Disclaimer: Lisa was not being snarky toward Lil Guy. She was laughing with me. We were both laughing AT Lil Guy. He was pretty transparent.

But, you know, he never does this. So I had to give him the benefit of the doubt. Because you know that as soon as I didn't take him home, he'd be puking in history class, and I'd be awarded the Bad Mother 2005 Award. "Oh, there's Lil Guys's mother. Did you hear? She didn't pick him up sick at school that time, and now they have to pull the carpet out of classroom 102."

We went home, he ate soup, watched tv (I forbade videogames because he was not running a fever) (do you understand my logic there? did I skip a step or two?), then he went and did one of his elephantine poops and all was well.

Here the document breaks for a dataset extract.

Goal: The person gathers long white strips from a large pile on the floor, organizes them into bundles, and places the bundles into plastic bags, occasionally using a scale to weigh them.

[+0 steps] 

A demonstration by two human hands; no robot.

I asked him "so you just felt bad, like you ate too much at lunch?"

"Yes."

"Son, did you eat too much at lunch?"

"Yes."

"What was lunch today?"

"Chicken strips and french fries."

"Did you get seconds?"

"Yes."

"Did you get thirds?"

"No."

Well, at least he has a little sense. Hmmmm, where would he have gotten this tendency to eat too much and make himself sick? I wonder...

The kid has undergone a growth spurt that most people only dream of. The khakis I got him - 2 pairs! - for my sister's Mexican Wedding back in November are now too short. Much too short. All of a sudden last night, I realized he's as tall as I am. That's not a really great accomplishment for many folks, but he's a kind of shrimpy 12-year-old with some shrimpy genetic material. He's hit a milestone - tall as mom.

In other news, our water at the office was cut off yesterday morning for some kind of repair work. 4 hours, they told us. 4 hours MY BIG WHITE BUTT.

The water is still off this morning, 24 hours later, and it has gone from being an inconvenience to being total fucking bullshit. I need to go make some people know just how unhappy I am about this. I treasure these moments. My co-workers - they are counting on me as I am the meanest one in the office right now.

I must tend to business now, so that hopefully later on today, we can tend to business here rather than driving down to the gas station on the corner to do our business.